Koloni A. flavus dapat mencapai diameter 3-5 cm dalam waktu tujuh hari, dan berwarna hijau kekuningan karena lebatnya konidiofor yang terbentuk. Kepala konidia khas berbentuk bulat, kemudian merekah menjadi beberapa kolom, dan berwarna hijau kekuningan hingga hijau tua kekuningan. Konidiofor berwarna hialin, kasar dan dapat mencapai panjang 1,0 mm (ada yang sampai 2,5 mm).

Vesikula berbentuk bulat hingga semibulat, dan berdiameter 25-45 µm. Fialid terbentuk langsung pada vesikula atau pada metula, dan berukuran (6-10) x (4,0-5,5) µm. Metula berukuran (6,5-10) x (3-5) µm. Konidia berbentuk bulat hingga semibulat, berdiameter 3,6 µm, hijau pucat dan berduri (Gandjar et al., 1999).

Secara makroskopis jamur yang tumbuh terlihat warna koloni hijau kekuningan yang merupakan indikator adanya jamur A. flavus. Secara mikroskopis pada A. flavus tampak vesikel agak lonjong dengan dinding konidia lebih halus dan tidak bergerigi seperti pada Gambar 2.2.

Gambar 2.2. a. Koloni jamur A. flavus, b. Konidia A. flavus pada pembesaran 100x10 (Safika, 2008)

Tahun 1961 telah ditemukan suatu bahan beracun dihasilkan oleh jamur A. flavus bersifat saprofit, dengan alasan ini maka racun tersebut dinamakan aflatoksin. Aflatoksin merupakan hasil metabolit sekunder dari jamur A. flavus yang banyak ditemukan pada hasil pertanian di negara tropik. Lingkungan tropik memberkan kondisi optimum bagi pertumbuhan jamur A. flavus (Massey et al., 1995).

Kondisi optimum jamur ini untuk menghasilkan aflatoksin adalah pada suhu 25-35 0C, kelembaban relatif 85 % dan kadar air 16 %, serta pH 6. Kontaminasi aflatoksin pada bahan pangan terjadi bila strain aflatoxigenic berhasil tumbuh dan membentuk koloni serta selanjutnya memproduksi aflatoksin.
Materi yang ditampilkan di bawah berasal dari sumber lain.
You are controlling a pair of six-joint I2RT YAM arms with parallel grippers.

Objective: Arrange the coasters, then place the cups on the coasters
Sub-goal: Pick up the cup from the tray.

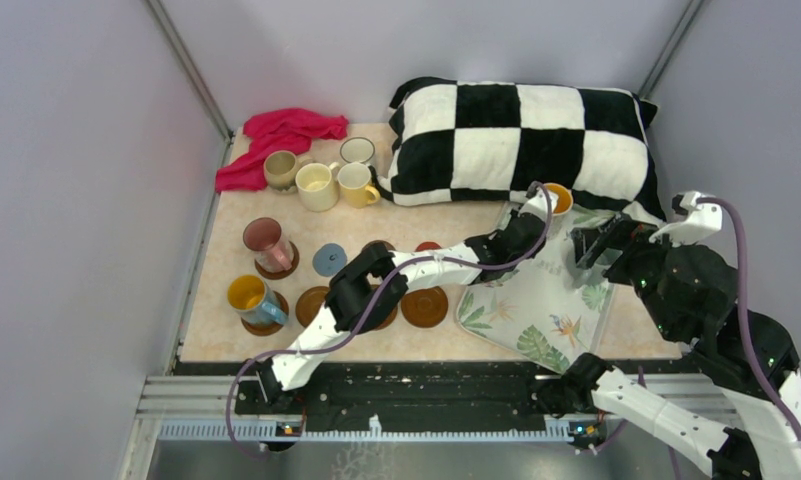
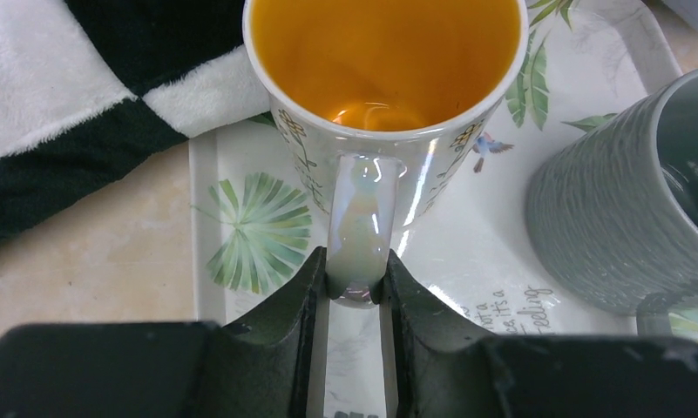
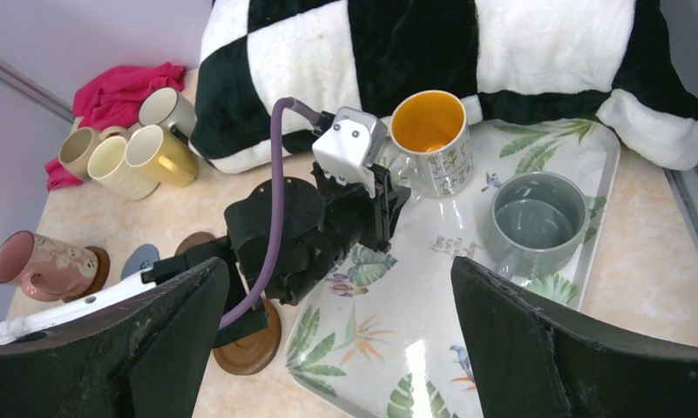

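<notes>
A white cup with an orange inside (image 2: 384, 52) stands on the leaf-print tray (image 2: 467, 270) by the pillow. My left gripper (image 2: 355, 277) is shut on its handle; the same cup (image 1: 559, 199) shows at the tray's far corner in the top view. A grey cup (image 3: 537, 222) stands beside it on the tray. My right gripper (image 3: 341, 279) hangs open above the tray, holding nothing. Brown coasters (image 1: 423, 306) and a blue-grey coaster (image 1: 329, 259) lie left of the tray. A pink cup (image 1: 267, 243) and a blue cup (image 1: 255, 299) each sit on a coaster.
Several more cups (image 1: 317, 186) cluster at the back left beside a red cloth (image 1: 281, 135). A black-and-white checked pillow (image 1: 521, 145) lies along the back, touching the tray's far edge. Grey walls close in the left and right sides.
</notes>
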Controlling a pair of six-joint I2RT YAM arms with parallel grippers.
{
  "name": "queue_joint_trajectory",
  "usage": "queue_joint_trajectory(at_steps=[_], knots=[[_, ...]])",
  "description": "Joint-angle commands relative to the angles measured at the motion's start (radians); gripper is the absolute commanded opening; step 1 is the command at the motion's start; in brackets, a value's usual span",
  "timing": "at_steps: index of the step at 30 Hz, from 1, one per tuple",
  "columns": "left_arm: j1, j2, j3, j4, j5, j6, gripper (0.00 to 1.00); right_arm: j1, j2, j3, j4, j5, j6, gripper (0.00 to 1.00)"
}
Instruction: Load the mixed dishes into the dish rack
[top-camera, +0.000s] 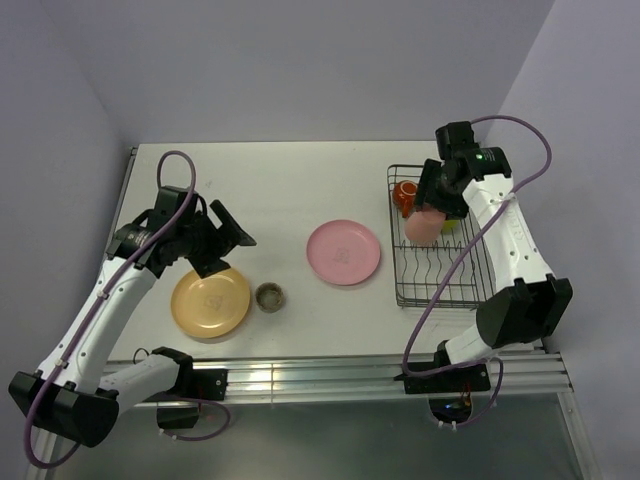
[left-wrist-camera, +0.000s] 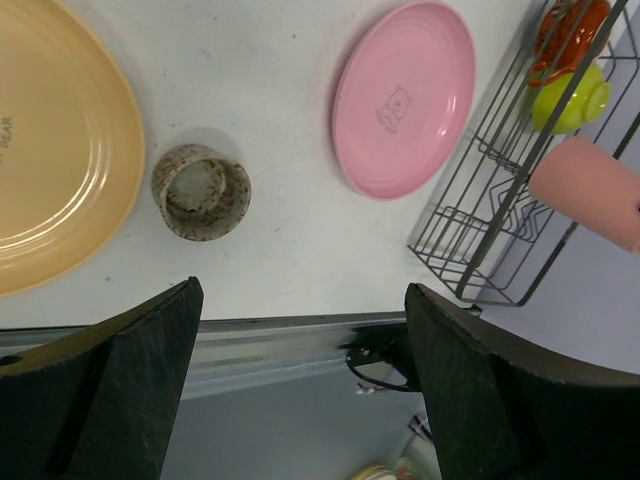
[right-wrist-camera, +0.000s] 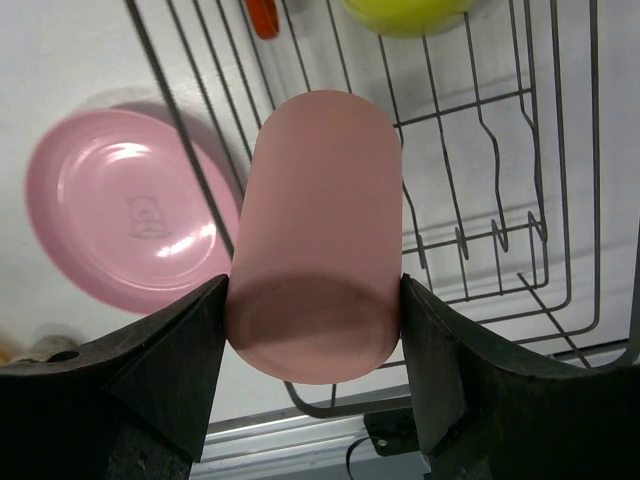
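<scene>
Pale orange plate (top-camera: 210, 303) to dish rack (top-camera: 425, 304): our holdings, near to far

1. Pale orange plate: we list it flat by the near-left corner of the table (top-camera: 280, 180).
2. Small grey-beige cup (top-camera: 270, 296): upright, mouth up, just right of that plate, not touching it.
3. Left gripper (left-wrist-camera: 302, 295): we find it above these two, jaws wide apart, holding nothing.
4. Pink plate (top-camera: 343, 252): flat, mid-table, left of the rack.
5. Dish rack: along the table's right edge.
6. Right gripper (right-wrist-camera: 315, 290): clamped on the salmon tumbler (right-wrist-camera: 318, 240), which lies on its side above the rack's left half.
7. Red mug (top-camera: 404, 196) and lime-green bowl (left-wrist-camera: 570, 98): we count both inside the rack's far end, mug at the far-left corner.
</scene>
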Motion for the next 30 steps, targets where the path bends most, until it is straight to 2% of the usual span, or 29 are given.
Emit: queue_joint_trajectory(at_steps=[1, 8, 21, 30], knots=[[-0.03, 0.005, 0.014, -0.016, -0.065, 0.063, 0.88, 0.002, 0.01, -0.036, 0.06, 0.063, -0.034, 0.0], [-0.073, 0.013, 0.025, -0.016, -0.067, 0.064, 0.87, 0.026, 0.051, -0.05, 0.117, 0.084, -0.035, 0.0], [-0.086, 0.023, 0.019, -0.021, -0.067, 0.064, 0.86, 0.114, 0.035, 0.107, 0.056, 0.124, 0.008, 0.0], [-0.104, 0.017, -0.001, -0.03, -0.061, 0.065, 0.86, 0.114, 0.13, 0.045, 0.133, 0.165, -0.02, 0.0]])
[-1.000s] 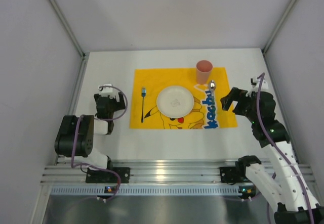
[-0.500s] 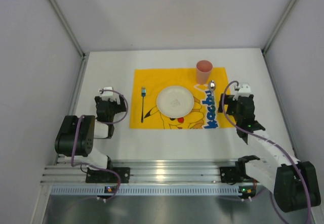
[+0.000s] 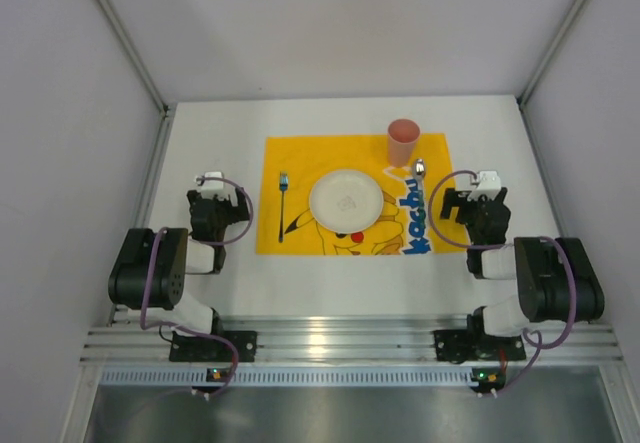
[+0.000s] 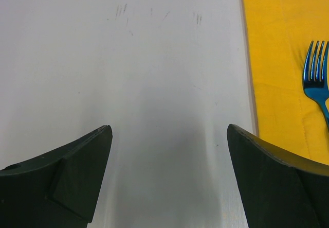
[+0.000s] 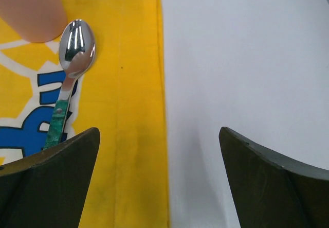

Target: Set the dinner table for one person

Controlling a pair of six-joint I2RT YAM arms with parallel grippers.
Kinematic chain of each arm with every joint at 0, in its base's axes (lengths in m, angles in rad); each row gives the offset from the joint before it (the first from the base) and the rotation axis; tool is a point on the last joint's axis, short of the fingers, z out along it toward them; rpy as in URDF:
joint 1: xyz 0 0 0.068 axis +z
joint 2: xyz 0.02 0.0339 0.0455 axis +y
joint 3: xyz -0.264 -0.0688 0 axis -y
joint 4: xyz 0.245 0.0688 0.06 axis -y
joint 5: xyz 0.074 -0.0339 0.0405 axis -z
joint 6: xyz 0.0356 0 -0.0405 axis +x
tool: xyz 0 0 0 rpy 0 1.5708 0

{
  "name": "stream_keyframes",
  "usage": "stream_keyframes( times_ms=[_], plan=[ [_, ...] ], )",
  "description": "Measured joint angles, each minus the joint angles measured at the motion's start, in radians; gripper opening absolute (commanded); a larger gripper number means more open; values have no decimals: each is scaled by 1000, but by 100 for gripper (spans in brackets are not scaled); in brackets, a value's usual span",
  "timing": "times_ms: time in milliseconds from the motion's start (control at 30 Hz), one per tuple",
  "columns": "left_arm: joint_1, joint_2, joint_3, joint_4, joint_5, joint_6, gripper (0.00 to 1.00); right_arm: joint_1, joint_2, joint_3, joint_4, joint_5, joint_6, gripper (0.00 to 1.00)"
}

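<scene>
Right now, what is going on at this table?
Nothing is held. The place setting lies on the yellow mat: plate in the middle, fork on its left, spoon and pink cup on its right. The left gripper and right gripper are open and empty, over the dinner table at the mat's sides.

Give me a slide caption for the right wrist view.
Open right claw over the yellow mat edge; spoon and pink cup upper left.

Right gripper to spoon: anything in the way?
Nothing visible. The right gripper is open; the spoon lies flat on the yellow mat ahead of one finger, the pink cup beyond the spoon's bowl.
</scene>
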State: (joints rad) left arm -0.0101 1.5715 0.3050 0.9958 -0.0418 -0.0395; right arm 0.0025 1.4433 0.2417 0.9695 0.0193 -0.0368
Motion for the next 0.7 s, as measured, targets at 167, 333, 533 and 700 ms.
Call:
stream_keyframes(
  times_ms=[167,333,533,700],
  plan=[
    [0,0,0,0,0,0,99,-32,16,-19,113,-41,6,100],
    [0,0,0,0,0,0,99,-23,16,-12,126,-30,11,100],
    [0,0,0,0,0,0,99,-18,16,-11,128,-20,11,100],
    [0,0,0,0,0,0,99,-18,16,-11,128,-19,11,100]
  ],
)
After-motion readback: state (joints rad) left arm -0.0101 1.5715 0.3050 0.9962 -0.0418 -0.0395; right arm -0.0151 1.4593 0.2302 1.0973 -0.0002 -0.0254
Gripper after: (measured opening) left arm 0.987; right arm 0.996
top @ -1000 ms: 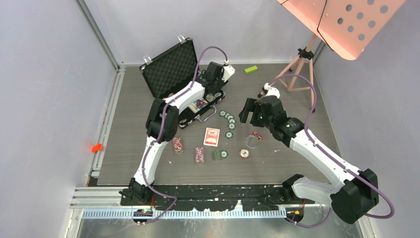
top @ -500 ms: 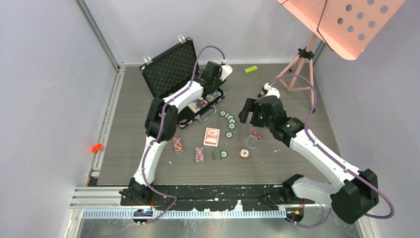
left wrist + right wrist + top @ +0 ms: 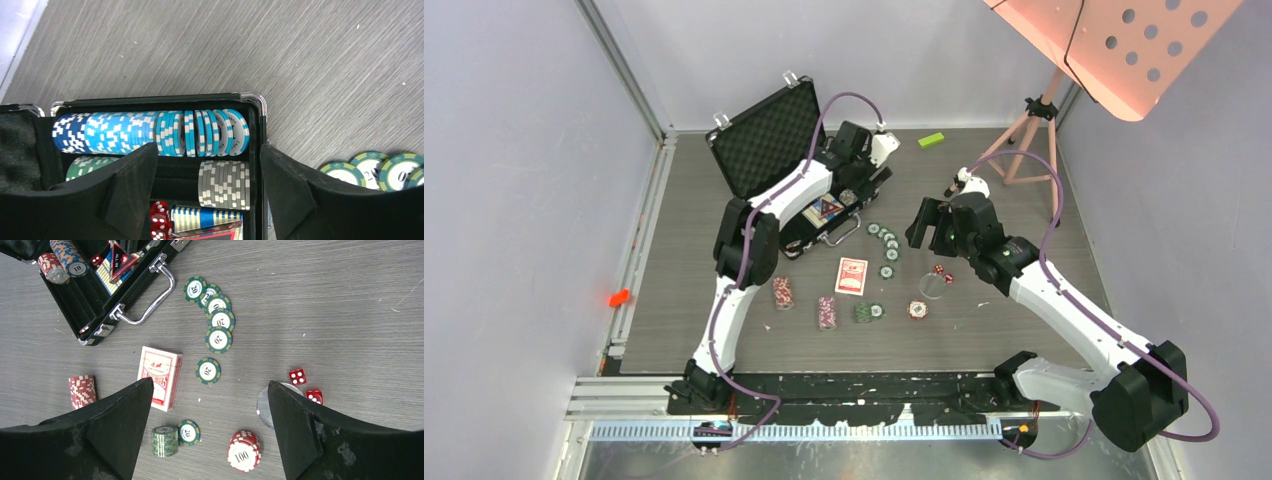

Jamur A. flavus akan menghasilkan 50 % strain aflatoxigenic (Cotty & Melon, 2004).

Aflatoksin merupakan suatu metabolit sekunder yang terbentuk setelah fase logaritmik pertumbuhan kapang A. flavus (Mehan et al., 1991), yang terdiri dari empat komponen induk yaitu, aflatoksin B1 (AFB1), aflatoksin B2 (AFB2),

aflatoksin G1 (AFG1) dan aflatoksin G2 (AFG2). Di antara keempat jenis aflatoksin ini, diketahui aflatoksin B1 (AFB1) dan aflatoksin B2 (AFB2) termasuk yang berbahaya, sehingga pengembangan penelitian banyak difokuskan pada aflatoksin jenis ini (Coallier & Idzack, 1985).

Resiko kesehatan yang ditimbulkan jika konsumen mengkonsumsi produk yang telah terkontaminasi A. flavus dan aflatoksin ini sangat besar, sedangkan proses pengolahan makanan tradisional belum dapat menghilangkan cemaran aflatoksin sampai batas aman. Oleh karena itu perlu diupayakan suatu metode kombinasi secara biologis, dengan terus melakukan eksplorasi dan skrining mikroba kompetitor yang memenuhi standar "food grade" dan mampu menurunkan kadar aflatoksin (Bata & Lasztity, 1999). Memodifikasi kondisi lingkungan seperti: kelembaban rendah, kadar air serealia rendah (kering), pengepakan yang kedap udara, perlakuan fumigasi merupakan cara mengeliminasi pertumbuhan A. flavus sekaligus menekan kontaminasi aflatoksin (Misgyarta & Suarni, 2006).